REQUIREMENT: The required output is the line that contains "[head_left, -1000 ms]" plus every line after it in the listing below, copied exactly as it appears.

SUPPLIED MATERIAL:
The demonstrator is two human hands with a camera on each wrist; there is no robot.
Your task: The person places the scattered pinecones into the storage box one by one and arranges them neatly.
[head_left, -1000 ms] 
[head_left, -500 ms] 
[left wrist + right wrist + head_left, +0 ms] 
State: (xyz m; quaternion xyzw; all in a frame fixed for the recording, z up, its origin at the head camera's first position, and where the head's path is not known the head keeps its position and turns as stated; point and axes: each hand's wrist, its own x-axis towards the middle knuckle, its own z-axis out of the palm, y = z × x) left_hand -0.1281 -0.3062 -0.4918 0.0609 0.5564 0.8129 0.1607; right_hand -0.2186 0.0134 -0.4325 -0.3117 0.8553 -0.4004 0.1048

OUTPUT FOR THIS EXERCISE:
[head_left, -1000 ms] 
[head_left, -500 ms] 
[left wrist + right wrist + head_left, +0 ms] 
State: (xyz m; quaternion xyzw; all in a frame fixed for the recording, z up, its origin at the head camera's first position, and where the head's path is not known the head keeps its position and turns as stated; point and axes: each hand's wrist, its own x-axis towards the middle knuckle, its own z-axis out of the palm, y = z × x) left_hand -0.1281 -0.3062 -0.4918 0.0609 0.5564 0.8129 0.1607; right_hand -0.2186 0.0134 -0.4325 -0.3117 0.8553 -0.4004 0.1048

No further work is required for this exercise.